This EAGER award supports research and education on developing algorithms to address these quantum phenomena, with a focus on materials with strong interactions between the electrons and the vibrations of the atoms in the solid. Motivated by recent theoretical progress on this type of interaction, this project aims to develop a hybrid algorithm that takes advantage of both classical computers and existing quantum computers. In addition, the research team will also apply this new algorithm to address several specific open questions in quantum materials, including superconductivity and nonequilibrium states. This project will provide both a new class of hybrid algorithms extensible for various quantum many-body phenomena and a theoretical guideline for designing functional materials.
This project will contribute to the education and professional development of a broad pipeline of students and scholars. As a subject related to physics, computer science, chemistry, and materials science, the research outcomes will be incorporated into interdisciplinary courses. The collaboration between Clemson University and Harvard University will allow for the exchange of educational experiences with cultural and geographical diversity. Undergraduate students will be involved in the research project through summer internships or workshops, with the particular involvement of underrepresented minorities.
Technical Summary
The quantitative understanding of quantum many-body systems, especially systems with both strong electron-electron and electron-phonon interactions, is the key to many areas of science and technology. Due to the exponential growth of their Hilbert space sizes with the number of particles, a satisfactory solution for correlated systems is not accessible in classical computers and requires quantum computing techniques. Recent progress in hybrid quantum-classical algorithms constitutes a promising new direction, but the existing framework restricts their application to quantum magnets or pure fermionic systems. Therefore, the demands and difficulties motivate the development of new quantum algorithms.
This EAGER award supports research and education on developing a hybrid quantum-classical algorithm applicable to correlated electron-phonon systems, based on recent progress in the variational quantum eigensolver and the variational non-Gaussian approach. This project includes two specific goals: (i) to develop a high-accuracy quantum algorithm suitable for the ground-state calculation of electron-phonon systems; (ii) to extend the algorithm for the evaluation of dynamics and excitation spectrum.
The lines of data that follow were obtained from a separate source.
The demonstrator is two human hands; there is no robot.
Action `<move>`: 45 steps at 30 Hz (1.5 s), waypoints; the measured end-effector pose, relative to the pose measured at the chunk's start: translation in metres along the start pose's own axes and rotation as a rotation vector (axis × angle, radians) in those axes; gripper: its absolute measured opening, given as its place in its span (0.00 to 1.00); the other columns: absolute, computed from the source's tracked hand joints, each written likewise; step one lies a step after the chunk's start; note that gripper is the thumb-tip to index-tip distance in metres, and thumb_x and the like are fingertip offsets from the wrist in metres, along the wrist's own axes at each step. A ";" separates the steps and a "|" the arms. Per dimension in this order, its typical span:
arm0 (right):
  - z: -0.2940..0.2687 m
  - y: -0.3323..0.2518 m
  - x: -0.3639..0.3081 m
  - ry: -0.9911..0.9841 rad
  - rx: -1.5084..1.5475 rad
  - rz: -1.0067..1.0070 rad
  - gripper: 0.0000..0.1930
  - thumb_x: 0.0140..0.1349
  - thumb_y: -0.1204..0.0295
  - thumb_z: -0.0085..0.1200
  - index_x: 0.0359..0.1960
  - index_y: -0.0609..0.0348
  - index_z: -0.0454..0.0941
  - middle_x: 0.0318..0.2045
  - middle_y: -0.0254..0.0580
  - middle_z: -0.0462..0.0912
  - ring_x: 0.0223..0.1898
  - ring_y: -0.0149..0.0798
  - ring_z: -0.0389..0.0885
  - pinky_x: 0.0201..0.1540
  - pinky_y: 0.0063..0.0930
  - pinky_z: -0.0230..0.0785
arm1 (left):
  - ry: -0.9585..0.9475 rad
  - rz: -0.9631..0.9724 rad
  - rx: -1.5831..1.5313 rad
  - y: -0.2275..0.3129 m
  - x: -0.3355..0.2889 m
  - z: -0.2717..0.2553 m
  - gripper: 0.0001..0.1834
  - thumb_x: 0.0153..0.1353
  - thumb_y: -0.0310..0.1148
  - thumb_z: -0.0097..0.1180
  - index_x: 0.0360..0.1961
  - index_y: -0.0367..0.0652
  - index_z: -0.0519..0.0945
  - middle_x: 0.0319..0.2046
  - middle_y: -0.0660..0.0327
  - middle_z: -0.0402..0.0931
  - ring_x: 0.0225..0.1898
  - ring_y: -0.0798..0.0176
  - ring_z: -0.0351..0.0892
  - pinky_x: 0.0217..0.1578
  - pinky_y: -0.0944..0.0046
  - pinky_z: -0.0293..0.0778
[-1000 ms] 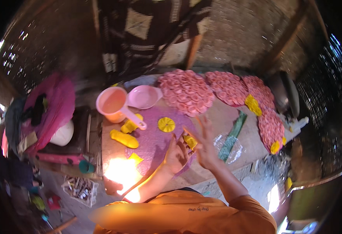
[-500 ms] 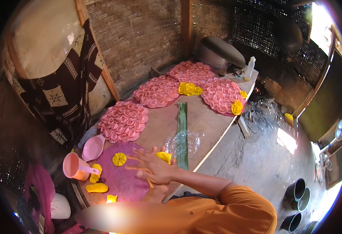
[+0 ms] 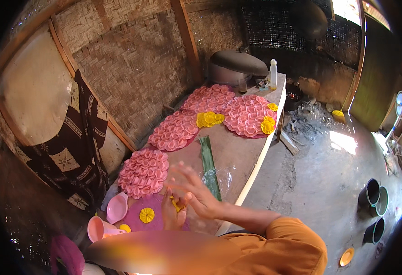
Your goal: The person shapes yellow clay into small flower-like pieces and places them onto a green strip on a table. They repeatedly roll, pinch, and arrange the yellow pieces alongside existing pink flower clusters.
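My right hand (image 3: 196, 192) comes in from the right, fingers stretched apart and slightly smeared by motion, touching or just over my left hand. Below it my left hand (image 3: 171, 213) is raised, with a small yellow dough piece (image 3: 178, 204) between its fingers. Close to its left, a round pleated yellow piece (image 3: 147, 215) lies on a purple round mat (image 3: 134, 206). A lump of yellow dough (image 3: 125, 228) shows at the mat's near left, partly hidden by a blurred patch. A pink bowl (image 3: 117, 207) and an orange-pink jug (image 3: 99, 228) stand at the left.
Pink frilled pieces (image 3: 143, 172) cover several round mats along the wall. Yellow pleated pieces (image 3: 210, 119) lie among them. A green leaf strip (image 3: 209, 165) crosses the table beside clear plastic (image 3: 224, 176). A large pot (image 3: 228, 75) and a bottle (image 3: 273, 75) stand at the far end.
The view has tilted and shifted. My left hand has come up from beneath the right, showing the yellow dough in its fingers. The right hand's fingers have lifted off the mat side.
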State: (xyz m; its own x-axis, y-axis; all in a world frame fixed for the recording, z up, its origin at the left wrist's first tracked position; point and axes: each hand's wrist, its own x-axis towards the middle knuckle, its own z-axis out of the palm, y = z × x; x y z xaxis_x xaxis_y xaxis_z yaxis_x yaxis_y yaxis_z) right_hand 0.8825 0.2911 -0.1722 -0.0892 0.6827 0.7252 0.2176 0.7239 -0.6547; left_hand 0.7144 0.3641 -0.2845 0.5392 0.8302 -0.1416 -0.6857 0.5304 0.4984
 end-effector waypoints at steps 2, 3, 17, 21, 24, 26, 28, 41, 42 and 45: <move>0.000 -0.002 0.012 0.014 -0.358 -0.089 0.33 0.70 0.42 0.32 0.68 0.45 0.66 0.73 0.55 0.50 0.75 0.61 0.40 0.72 0.60 0.31 | 0.039 0.016 -0.002 0.010 -0.010 -0.014 0.35 0.63 0.69 0.40 0.65 0.65 0.67 0.62 0.66 0.66 0.60 0.59 0.66 0.59 0.49 0.64; 0.006 -0.005 0.015 -0.035 -0.480 -0.123 0.33 0.68 0.42 0.37 0.69 0.45 0.66 0.73 0.54 0.50 0.75 0.62 0.39 0.72 0.61 0.30 | 0.067 0.025 -0.007 0.013 -0.019 -0.021 0.35 0.63 0.69 0.40 0.65 0.65 0.67 0.62 0.66 0.66 0.60 0.59 0.66 0.59 0.49 0.64; 0.043 -0.025 0.029 -0.282 -0.270 -0.248 0.51 0.57 0.27 0.39 0.72 0.54 0.57 0.74 0.46 0.53 0.76 0.62 0.36 0.70 0.67 0.21 | 0.029 0.009 -0.009 0.019 -0.006 -0.023 0.34 0.64 0.67 0.40 0.64 0.62 0.68 0.60 0.65 0.68 0.58 0.59 0.67 0.58 0.50 0.65; 0.037 -0.009 0.043 -0.258 -0.284 -0.218 0.53 0.56 0.28 0.41 0.73 0.56 0.54 0.74 0.50 0.53 0.75 0.62 0.35 0.70 0.67 0.20 | -0.011 0.000 -0.004 0.019 0.007 -0.009 0.34 0.64 0.67 0.40 0.64 0.62 0.68 0.59 0.64 0.68 0.58 0.59 0.68 0.58 0.50 0.66; 0.028 -0.006 0.050 -0.328 -0.399 -0.202 0.51 0.56 0.27 0.38 0.73 0.50 0.55 0.74 0.52 0.51 0.75 0.64 0.36 0.70 0.67 0.21 | -0.018 -0.001 -0.007 0.019 0.009 -0.006 0.34 0.65 0.67 0.40 0.64 0.61 0.68 0.59 0.64 0.68 0.57 0.59 0.68 0.57 0.50 0.66; 0.023 -0.014 0.050 -0.374 -0.424 -0.177 0.49 0.57 0.27 0.36 0.73 0.46 0.56 0.74 0.51 0.51 0.75 0.64 0.37 0.70 0.67 0.21 | -0.008 -0.005 -0.007 0.018 0.005 -0.008 0.34 0.65 0.67 0.40 0.64 0.61 0.68 0.59 0.64 0.68 0.57 0.59 0.68 0.57 0.50 0.66; 0.021 -0.026 0.048 -0.372 -0.454 -0.255 0.47 0.58 0.29 0.37 0.73 0.45 0.57 0.73 0.51 0.52 0.75 0.64 0.38 0.71 0.67 0.23 | 0.011 -0.006 -0.012 0.016 -0.004 -0.014 0.34 0.65 0.67 0.40 0.64 0.60 0.68 0.58 0.64 0.69 0.57 0.59 0.68 0.57 0.50 0.66; 0.036 -0.019 0.027 -0.035 -0.113 -0.265 0.44 0.63 0.30 0.27 0.71 0.47 0.62 0.74 0.53 0.50 0.76 0.61 0.32 0.70 0.65 0.19 | 0.024 -0.059 -0.077 -0.008 -0.034 -0.032 0.33 0.66 0.65 0.40 0.63 0.58 0.69 0.57 0.62 0.70 0.55 0.59 0.69 0.56 0.51 0.67; 0.035 -0.014 0.026 -0.052 -0.124 -0.257 0.43 0.63 0.31 0.27 0.71 0.47 0.61 0.74 0.53 0.50 0.76 0.61 0.33 0.70 0.65 0.19 | 0.026 -0.069 -0.084 -0.013 -0.038 -0.033 0.33 0.66 0.65 0.40 0.63 0.58 0.69 0.56 0.62 0.70 0.55 0.59 0.69 0.56 0.51 0.68; 0.028 -0.006 0.024 -0.107 -0.185 -0.221 0.45 0.64 0.30 0.20 0.70 0.48 0.63 0.74 0.54 0.50 0.76 0.58 0.35 0.71 0.60 0.17 | 0.018 -0.109 -0.119 -0.027 -0.047 -0.036 0.33 0.66 0.65 0.40 0.63 0.57 0.69 0.56 0.62 0.70 0.54 0.59 0.70 0.55 0.51 0.68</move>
State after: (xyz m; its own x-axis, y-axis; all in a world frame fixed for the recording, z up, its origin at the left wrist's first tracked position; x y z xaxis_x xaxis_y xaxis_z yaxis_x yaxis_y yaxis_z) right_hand 0.8516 0.3057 -0.1569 -0.2539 0.5240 0.8130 0.3541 0.8325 -0.4260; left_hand 0.6895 0.3167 -0.3221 0.6054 0.7692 -0.2045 -0.6774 0.6329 0.3751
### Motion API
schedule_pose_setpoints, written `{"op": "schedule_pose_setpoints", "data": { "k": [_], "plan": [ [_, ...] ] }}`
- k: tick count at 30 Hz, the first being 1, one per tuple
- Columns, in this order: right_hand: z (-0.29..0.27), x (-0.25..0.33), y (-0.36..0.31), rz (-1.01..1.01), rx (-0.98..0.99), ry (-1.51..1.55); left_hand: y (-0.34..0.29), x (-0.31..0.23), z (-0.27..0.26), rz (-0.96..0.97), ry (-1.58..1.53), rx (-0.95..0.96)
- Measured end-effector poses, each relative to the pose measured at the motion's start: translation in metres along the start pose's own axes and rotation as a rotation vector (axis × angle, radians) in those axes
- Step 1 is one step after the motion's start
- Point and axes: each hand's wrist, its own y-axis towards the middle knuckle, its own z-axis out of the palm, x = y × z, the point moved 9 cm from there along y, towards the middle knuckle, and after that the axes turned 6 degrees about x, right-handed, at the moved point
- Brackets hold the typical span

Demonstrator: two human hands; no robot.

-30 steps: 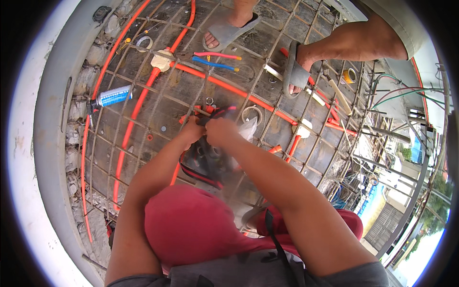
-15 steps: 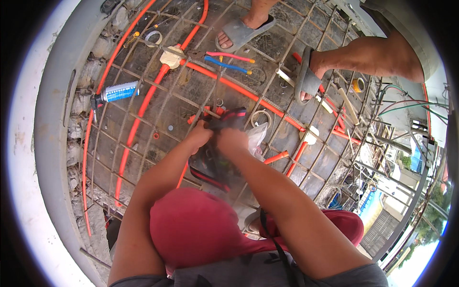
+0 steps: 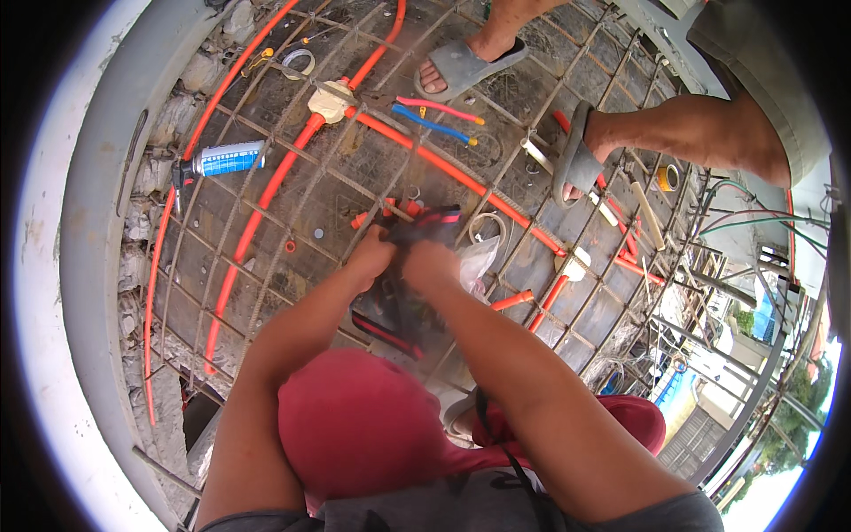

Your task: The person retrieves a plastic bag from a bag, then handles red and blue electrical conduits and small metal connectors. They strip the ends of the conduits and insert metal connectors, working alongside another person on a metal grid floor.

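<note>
Between my knees, a black tool bag with red trim (image 3: 383, 330) lies on the steel mesh, its inside dark and blurred. My left hand (image 3: 372, 255) is closed on the bag's far left edge. Beside it, my right hand (image 3: 431, 266) is at the bag's far right side, its fingers hidden beneath the hand and the dark fabric. A clear plastic bag (image 3: 479, 261) with pale contents rests just right of my right hand. Short orange pipe pieces (image 3: 360, 219) lie beyond the tool bag.
Rebar mesh (image 3: 306, 199) and orange conduits (image 3: 266, 197) cross the floor, meeting at taped boxes (image 3: 331, 102). A blue-and-white can with a torch head (image 3: 229, 159) lies left. Red (image 3: 443, 110) and blue tubes (image 3: 434, 124) lie ahead. Another person's sandalled foot (image 3: 470, 66) stands beyond.
The view has shifted slightly, moving the floor things within the picture. Both hands stay at the tool bag, with little visible movement.
</note>
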Motion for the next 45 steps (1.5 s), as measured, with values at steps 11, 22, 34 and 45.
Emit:
{"op": "schedule_pose_setpoints", "data": {
  "k": [11, 22, 34, 45],
  "plan": [
    [0.007, -0.004, -0.014, 0.004, -0.176, 0.18, 0.0, 0.017, 0.002, 0.105, -0.027, -0.037],
    [0.008, -0.012, -0.045, 0.039, -0.211, 0.23, -0.034, 0.005, 0.021, 0.231, 0.045, -0.084],
    [-0.036, -0.123, -0.114, -0.221, -0.456, 1.201, -0.125, -0.079, 0.075, 0.663, 0.959, -0.395],
    [-0.093, -0.148, -0.185, -0.603, 0.17, 2.123, -0.15, -0.068, 0.172, 0.402, 1.414, 0.019]
  ]
}}
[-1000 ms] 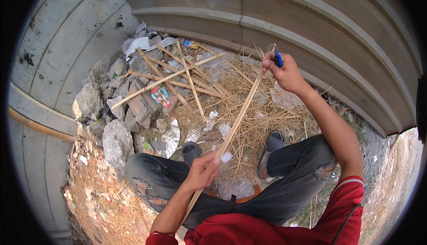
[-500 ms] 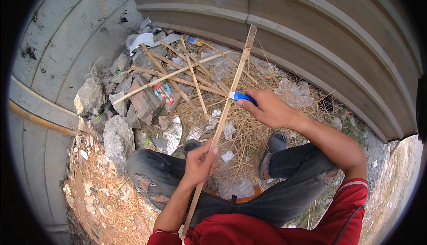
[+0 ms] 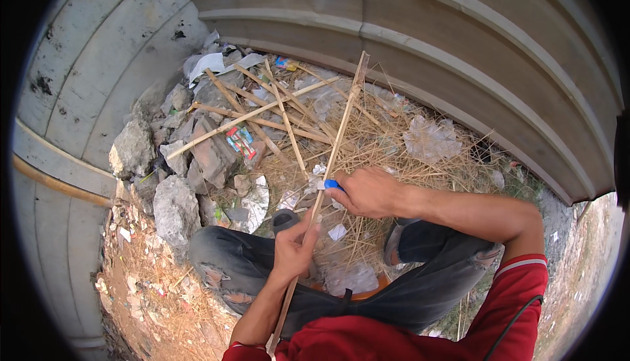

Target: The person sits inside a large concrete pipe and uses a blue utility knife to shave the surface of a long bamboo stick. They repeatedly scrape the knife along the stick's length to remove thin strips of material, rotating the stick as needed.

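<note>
1. Overhead, the head view looks down on a seated person in a red shirt and grey jeans (image 3: 420, 295), knees apart, facing a ribbed concrete wall (image 3: 459, 53).
2. Left hand (image 3: 293, 251): closed around a long bamboo strip (image 3: 331, 154) low on its length, thumb along the upper side. The strip runs from near the person's waist up and away, its far tip near the wall.
3. Right hand (image 3: 371, 192): closed on a blue-handled knife (image 3: 333, 184); only the blue end shows past the fingers, right against the strip just above the left hand. The blade cannot be made out.
4. Ground ahead: dry straw (image 3: 394, 144) spread between the feet and the wall, with loose sticks (image 3: 262, 115) crossing each other to the left of the strip.
5. Left of the straw: grey rubble (image 3: 174, 207), scraps of paper and plastic, and a small red-and-green wrapper (image 3: 239, 141).
6. Feet: one shoe (image 3: 285, 219) shows just beside the left hand; the other lies under the right forearm.
</note>
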Available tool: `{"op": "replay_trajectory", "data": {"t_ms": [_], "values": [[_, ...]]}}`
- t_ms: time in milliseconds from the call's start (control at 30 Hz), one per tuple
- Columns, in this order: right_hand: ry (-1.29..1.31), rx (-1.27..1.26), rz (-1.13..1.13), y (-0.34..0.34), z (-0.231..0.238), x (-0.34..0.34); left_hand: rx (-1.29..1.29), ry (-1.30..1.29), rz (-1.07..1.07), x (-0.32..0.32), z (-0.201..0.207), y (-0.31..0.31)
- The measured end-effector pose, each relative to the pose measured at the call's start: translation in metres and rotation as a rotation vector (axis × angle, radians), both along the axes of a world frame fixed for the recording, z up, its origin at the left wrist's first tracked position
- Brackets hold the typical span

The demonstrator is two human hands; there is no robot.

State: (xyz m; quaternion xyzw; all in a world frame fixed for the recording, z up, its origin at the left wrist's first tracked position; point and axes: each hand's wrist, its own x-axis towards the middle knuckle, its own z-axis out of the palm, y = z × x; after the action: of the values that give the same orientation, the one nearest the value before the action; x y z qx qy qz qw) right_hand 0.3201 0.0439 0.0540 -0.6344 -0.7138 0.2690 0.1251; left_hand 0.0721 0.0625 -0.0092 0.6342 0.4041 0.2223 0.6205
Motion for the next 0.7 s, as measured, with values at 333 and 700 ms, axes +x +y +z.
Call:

In addition to algorithm development, both goals include applications for solving cutting-edge problems in condensed matter physics, such as superconductivity and nonequilibrium states of matter.
This research will advance quantum algorithms and enable applications for systems with infinitely large Hilbert spaces. It will provide a unique tool to simulate the equilibrium and nonequilibrium properties of relevant quantum many-body systems. Moreover, the simulations based on the new algorithm will provide physical insights into understanding a few experimental phenomena, including high-Tc superconductivity and photoinduced emergent phases. These insights are crucial for the engineering and design of functional materials.
This collaborative research will provide a novel educational experience for undergraduate and graduate students at Clemson University and Harvard University. By incorporating the latest research into courses and seminars, the impact will also extend to students who are not directly involved in this project. The postdoc partially supported by this grant will receive career training in both scientific and practical skills. Through summer research and workshop activities, this project will improve science education among diverse students, particularly underrepresented minorities.
This award reflects NSF's statutory mission and has been deemed worthy of support through evaluation using the Foundation's intellectual merit and broader impacts review criteria.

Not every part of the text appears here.